Retour

SNU Analytics: Government Program Data Pipeline

Creating a pipeline to generate event databases from production data for the Service National Universel, enabling detailed government statistics and regulatory compliance.

Selego

Government
SNU Analytics Data Pipeline

Analytics for the Service National Universel: Creating a Pipeline to Generate Event Databases from Production Data

Context

We had a database made up of MongoDB collections representing young people signing up to a government program (the Service National Universel, a sort of state-operated summer camp), and subsequently carrying out missions of public interest in organizations all over the country. For both phases, the applications had to go through a multi-stage process—including user creation, completion, administrator validation, and potential refusal or correction requests. It was all recorded in "status" fields. Although we did record the date of the last update, we did not keep track of each status change in the user data directly.

During the project's third year, the client (the Ministry of Education) received a request from a regulatory body for detailed statistics on the evolution of the applicant pool. This required clearly presenting daily figures for created, completed, processed, validated, and refused applications, along with projections and comparisons against annual objectives.

In order to meet this need as fast and simply as possible, we chose to create our own pipeline from scratch, using the tools that were already deployed on the project (a Nodejs instance and databases, all managed by the CleverCloud service).

Ingestion

Luckily, an existing system for automatic event data generation was already in place: every update to the user collection generated a document in the "patches" collection, recording the updated document's ID and the values of changed fields. This collection served security purposes (tracking changes and their origin) and enabled data rollback in case of bugs or human error. It would now also be leveraged for our fledgling analytics service.

However, these patches did not fully meet the client's requirements. To provide a database suitable for cross-referencing and generating detailed anonymized reports—such as the number of created and validated applications by gender, age, or applicant region—data transformation was necessary. Consequently, an automated job was configured to run nightly for processing.

Transformation

The need:

  • Complete data: we needed to rebuild user state before and after each recorded event.

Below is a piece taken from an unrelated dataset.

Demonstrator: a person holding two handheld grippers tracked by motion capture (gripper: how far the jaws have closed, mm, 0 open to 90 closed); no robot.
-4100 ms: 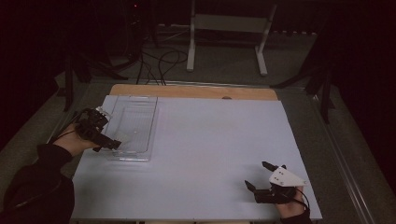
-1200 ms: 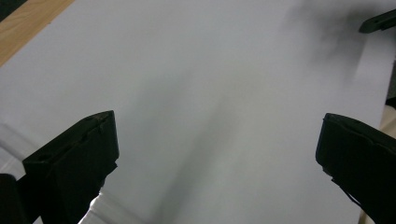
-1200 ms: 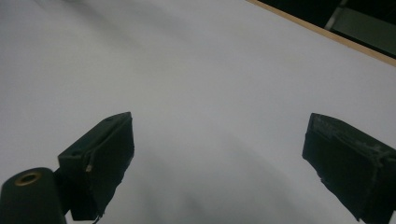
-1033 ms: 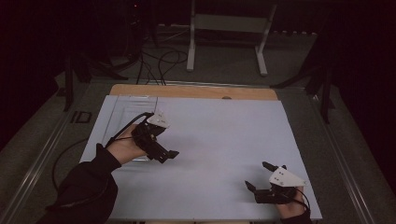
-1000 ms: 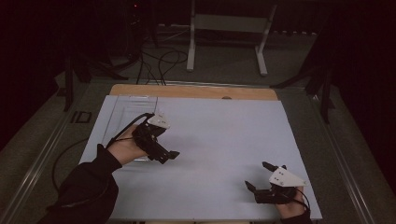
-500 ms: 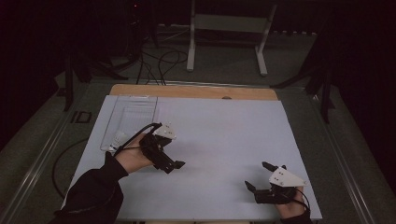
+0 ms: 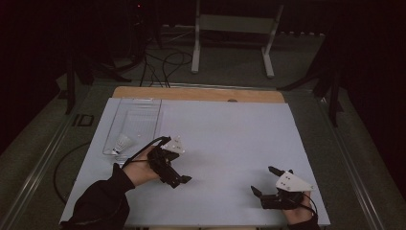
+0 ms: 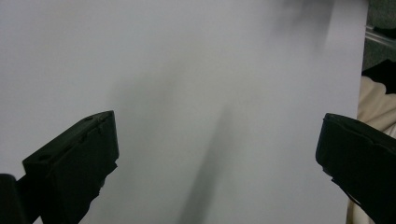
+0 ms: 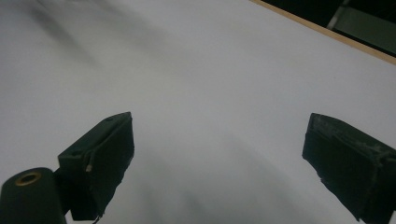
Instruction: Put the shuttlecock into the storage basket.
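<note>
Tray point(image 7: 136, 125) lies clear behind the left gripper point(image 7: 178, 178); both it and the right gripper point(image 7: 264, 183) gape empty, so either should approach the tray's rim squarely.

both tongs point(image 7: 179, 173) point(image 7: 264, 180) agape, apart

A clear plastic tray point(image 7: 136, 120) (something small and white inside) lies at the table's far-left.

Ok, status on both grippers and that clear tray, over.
Left gripper open, empty. Right gripper open, empty. Clear tray far-left. Nothing between.
</note>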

  • Structured data: the records had to be converted from our document store to a relational database for ease of use on the chosen data visualization tool (Metabase).

  • Anonymized data: no identifying information could be recorded on this database, which was going to be accessed by people outside of the client's team and in strict observance of GDPR rules.

We developed JavaScript scripts to populate an external PostgreSQL database. For each event (e.g., application creation, validation, process completion), a new entry was generated in the analytics table. Each entry included the event name and reconstructed user data, both pre- and post-change. This reconstruction utilized event information from the patch collection and the most recent user document, with all identifying details removed. These reconstructed user profiles were stored in JSONB columns, and key fields were duplicated into separate columns to streamline subsequent queries.

Additionally, these scripts needed to support manual execution, in the event of a server failure or misconfiguration, without generating duplicate entries in the events table.

Data Sharing

With these events neatly recorded in a relational database, the data department was able to create beautiful dashboards and PDFs, answering most questions the administration had and thus showcasing the role of the whole program.